What's needed is an exact copy of all the data below, without pictures.

[Data shown]
BEGIN

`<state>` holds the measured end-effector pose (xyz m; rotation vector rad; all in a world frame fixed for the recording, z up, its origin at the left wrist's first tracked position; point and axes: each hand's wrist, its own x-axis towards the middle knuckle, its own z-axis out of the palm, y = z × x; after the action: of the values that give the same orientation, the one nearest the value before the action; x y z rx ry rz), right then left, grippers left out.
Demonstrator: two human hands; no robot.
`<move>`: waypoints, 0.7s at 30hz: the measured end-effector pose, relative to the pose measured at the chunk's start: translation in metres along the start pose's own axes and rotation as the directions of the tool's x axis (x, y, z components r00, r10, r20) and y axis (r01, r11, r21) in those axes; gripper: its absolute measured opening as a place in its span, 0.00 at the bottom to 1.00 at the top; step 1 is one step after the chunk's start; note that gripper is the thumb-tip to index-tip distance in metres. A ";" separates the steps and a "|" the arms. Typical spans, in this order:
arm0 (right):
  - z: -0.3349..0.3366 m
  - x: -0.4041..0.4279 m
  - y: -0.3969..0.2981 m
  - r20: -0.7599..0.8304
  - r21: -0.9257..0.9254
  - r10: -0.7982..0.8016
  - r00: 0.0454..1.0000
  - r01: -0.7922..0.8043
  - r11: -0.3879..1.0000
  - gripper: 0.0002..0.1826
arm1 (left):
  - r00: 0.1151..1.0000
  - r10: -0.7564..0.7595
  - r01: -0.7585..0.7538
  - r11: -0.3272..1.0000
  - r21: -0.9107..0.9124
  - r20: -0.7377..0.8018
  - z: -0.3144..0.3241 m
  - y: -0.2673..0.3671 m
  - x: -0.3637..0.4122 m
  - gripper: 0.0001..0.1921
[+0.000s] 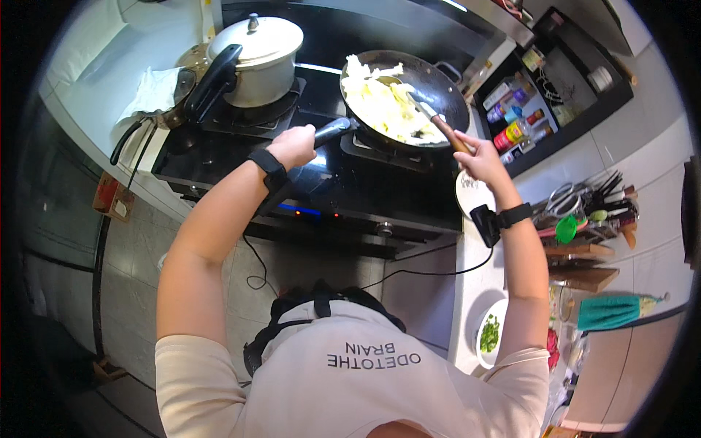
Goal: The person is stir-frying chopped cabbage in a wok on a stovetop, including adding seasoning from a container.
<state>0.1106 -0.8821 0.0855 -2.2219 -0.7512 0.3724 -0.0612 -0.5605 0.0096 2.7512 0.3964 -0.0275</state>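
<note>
A dark wok [432, 82] sits on the right burner of the black stove, with pale yellow-white food pieces [383, 107], perhaps cabbage, heaped at its left and front. My left hand [296, 147] is closed around the wok's black handle [334, 130]. In my right hand [482, 159] is the wooden handle of a metal cooking utensil [444, 131], which reaches over the near right side of the wok. Its head lies among the food, so its exact form cannot be told. Both wrists wear black straps with devices.
A lidded pressure cooker [265, 76] stands on the left burner, its black handle pointing towards me. A smaller pan [170, 115] with a white cloth [156, 90] is farther left. Bottles [512, 134] stand on the right shelf. A white bowl [483, 342] holds chopped greens. Cables hang below the stove.
</note>
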 end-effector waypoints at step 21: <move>-0.039 -0.051 0.013 -0.119 -0.257 -0.229 0.966 0.193 0.947 0.21 | 0.997 0.020 -0.022 1.000 0.016 0.076 -0.014 0.011 0.011 0.15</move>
<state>0.0946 -0.9428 0.1042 -2.3337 -0.9876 0.0073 -0.0485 -0.5623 0.0255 2.7610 0.3481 -0.1307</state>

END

[The answer]
`<state>` holds the measured end-effector pose (xyz m; rotation vector rad; all in a world frame fixed for the recording, z up, its origin at the left wrist's first tracked position; point and axes: each hand's wrist, its own x-axis towards the middle knuckle, its own z-axis out of the palm, y = z × x; after the action: of the values that give the same orientation, the one nearest the value before the action; x y z rx ry rz), right then left, grippers left out.
Demonstrator: two human hands; no robot.
`<move>`: waypoints, 0.7s at 30hz: the measured end-effector pose, relative to the pose measured at the chunk's start: translation in metres along the start pose's own axes and rotation as the directions of the tool's x axis (x, y, z components r00, r10, r20) and y axis (r01, r11, r21) in those axes; gripper: its absolute measured opening as a place in its span, 0.00 at the bottom to 1.00 at the top; step 1 is one step after the chunk's start; note that gripper is the thumb-tip to index-tip distance in metres. A ";" separates the steps and a "|" the arms. Typical spans, in this order:
arm0 (right):
  - z: -0.3349..0.3366 m
  - x: -0.4041..0.4279 m
  - y: -0.3969..0.2981 m
  - r20: -0.7599..0.8304
  - r21: -0.9257..0.9254
  - r10: -0.7982..0.8016
  - r00: 0.0454..1.0000
  - r01: -0.7922..0.8043
  - r11: -0.3879..1.0000
  - gripper: 0.0002..0.1826
arm1 (left):
  - r00: 0.1151..1.0000
  - r10: -0.7564..0.7595
  - r01: -0.7585..0.7538
  - r11: -0.3272..1.0000
  - r21: -0.9107..0.9124
  - r20: -0.7377..0.8018
  - z: -0.3144..0.3241 m
  - y: -0.2673..0.3671 m
  - x: -0.3637..0.4122 m
  - gripper: 0.0001..0.1921
[+0.000s] 
Goal: The person is stir-frying chopped cabbage in a wok on a stovetop, including adding seasoning from a container.
<state>0.1106 -0.8821 0.0855 -2.2219 -0.7512 0.3724 -0.0612 -0.5605 0.0096 2.7512 0.3964 -0.0275</state>
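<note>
A dark wok [432, 82] sits on the right burner of the black stove, with pale yellow-white food pieces [383, 107], perhaps cabbage, heaped at its left and front. My left hand [296, 147] is closed around the wok's black handle [334, 130]. In my right hand [482, 159] is the wooden handle of a metal cooking utensil [444, 131], which reaches over the near right side of the wok. Its head lies among the food, so its exact form cannot be told. Both wrists wear black straps with devices.
A lidded pressure cooker [265, 76] stands on the left burner, its black handle pointing towards me. A smaller pan [170, 115] with a white cloth [156, 90] is farther left. Bottles [512, 134] stand on the right shelf. A white bowl [483, 342] holds chopped greens. Cables hang below the stove.
</note>
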 end-effector waypoints at step 21: <move>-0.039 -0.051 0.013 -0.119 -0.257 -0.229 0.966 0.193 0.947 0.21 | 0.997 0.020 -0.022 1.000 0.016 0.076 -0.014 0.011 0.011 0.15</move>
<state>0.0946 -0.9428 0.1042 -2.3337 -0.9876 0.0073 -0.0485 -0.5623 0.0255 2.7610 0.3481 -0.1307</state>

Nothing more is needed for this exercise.